**ABOUT THIS EXERCISE**
Could you copy every line in the listing below that has the word "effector"?

**MATERIAL PROVIDED**
● ● ● ●

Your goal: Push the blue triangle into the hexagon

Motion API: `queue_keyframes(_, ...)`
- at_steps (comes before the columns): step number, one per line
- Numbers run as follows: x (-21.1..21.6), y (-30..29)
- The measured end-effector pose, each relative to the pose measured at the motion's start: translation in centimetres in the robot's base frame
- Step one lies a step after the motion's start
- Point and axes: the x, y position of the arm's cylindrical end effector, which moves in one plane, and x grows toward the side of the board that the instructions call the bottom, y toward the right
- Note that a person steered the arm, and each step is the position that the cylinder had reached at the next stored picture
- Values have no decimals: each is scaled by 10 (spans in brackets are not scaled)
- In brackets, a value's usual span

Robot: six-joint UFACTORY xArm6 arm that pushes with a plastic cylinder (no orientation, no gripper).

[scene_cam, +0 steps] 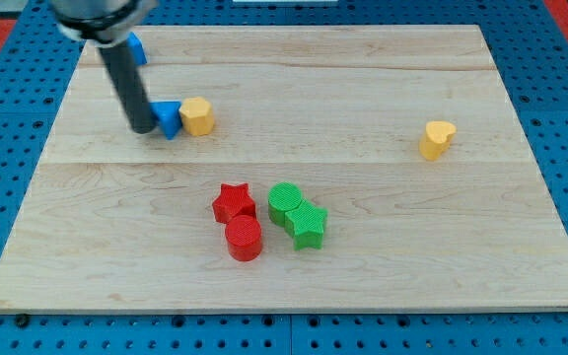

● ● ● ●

**OUTPUT**
- The measured end-effector pose, each relative to the pose measured at the motion's start: translation in centimetres in the robot's base frame
- Point and axes: the x, y position of the arm's cylindrical end effector, which moves in one plane, and x grows toward the side of the board that the instructions call the bottom, y toward the right

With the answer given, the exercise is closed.